» What to produce: With the pictures left out, return exactly the lines from the one containing "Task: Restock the" through the end of the listing below.

» Input data:

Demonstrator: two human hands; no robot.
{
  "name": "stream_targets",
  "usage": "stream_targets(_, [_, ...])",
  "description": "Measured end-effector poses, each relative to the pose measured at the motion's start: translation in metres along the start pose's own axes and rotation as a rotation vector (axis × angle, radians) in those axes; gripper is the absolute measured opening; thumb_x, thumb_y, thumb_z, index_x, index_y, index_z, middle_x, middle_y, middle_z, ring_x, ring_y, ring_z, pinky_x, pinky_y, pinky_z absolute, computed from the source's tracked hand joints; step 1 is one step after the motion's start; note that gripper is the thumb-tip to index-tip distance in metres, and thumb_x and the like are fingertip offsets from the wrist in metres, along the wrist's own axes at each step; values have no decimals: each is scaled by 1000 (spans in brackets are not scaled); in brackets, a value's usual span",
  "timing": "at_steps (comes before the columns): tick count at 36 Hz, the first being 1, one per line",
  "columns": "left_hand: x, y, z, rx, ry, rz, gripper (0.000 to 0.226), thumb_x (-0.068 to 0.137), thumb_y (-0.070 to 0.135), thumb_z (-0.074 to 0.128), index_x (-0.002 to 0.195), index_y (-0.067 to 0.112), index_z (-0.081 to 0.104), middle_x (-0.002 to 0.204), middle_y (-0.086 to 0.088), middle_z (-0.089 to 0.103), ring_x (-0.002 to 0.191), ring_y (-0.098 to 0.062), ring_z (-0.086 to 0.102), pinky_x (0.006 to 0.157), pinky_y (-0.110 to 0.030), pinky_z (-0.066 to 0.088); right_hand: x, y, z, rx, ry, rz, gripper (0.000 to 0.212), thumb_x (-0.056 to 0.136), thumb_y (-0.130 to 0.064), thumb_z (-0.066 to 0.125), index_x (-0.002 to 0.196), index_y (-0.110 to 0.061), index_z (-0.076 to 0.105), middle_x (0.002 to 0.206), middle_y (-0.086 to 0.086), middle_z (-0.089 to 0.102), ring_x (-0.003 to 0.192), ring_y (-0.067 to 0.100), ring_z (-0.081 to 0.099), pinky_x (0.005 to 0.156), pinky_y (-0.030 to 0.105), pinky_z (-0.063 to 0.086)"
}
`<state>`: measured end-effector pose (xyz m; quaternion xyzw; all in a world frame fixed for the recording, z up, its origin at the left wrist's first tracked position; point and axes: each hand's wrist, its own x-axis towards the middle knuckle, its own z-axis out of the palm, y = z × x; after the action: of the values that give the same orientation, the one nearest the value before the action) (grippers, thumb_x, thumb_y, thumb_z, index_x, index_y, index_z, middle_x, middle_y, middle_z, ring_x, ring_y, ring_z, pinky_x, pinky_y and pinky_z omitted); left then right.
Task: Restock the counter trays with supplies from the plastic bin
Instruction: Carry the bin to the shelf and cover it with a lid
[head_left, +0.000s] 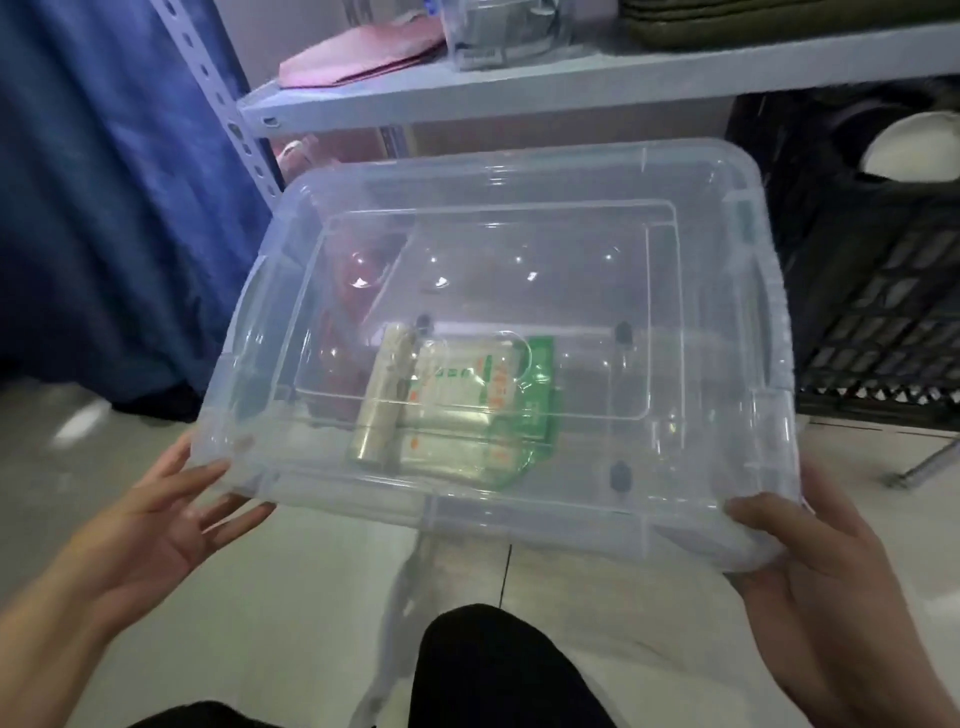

» Result:
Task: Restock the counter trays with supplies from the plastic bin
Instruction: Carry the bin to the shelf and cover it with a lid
[head_left, +0.000s] 

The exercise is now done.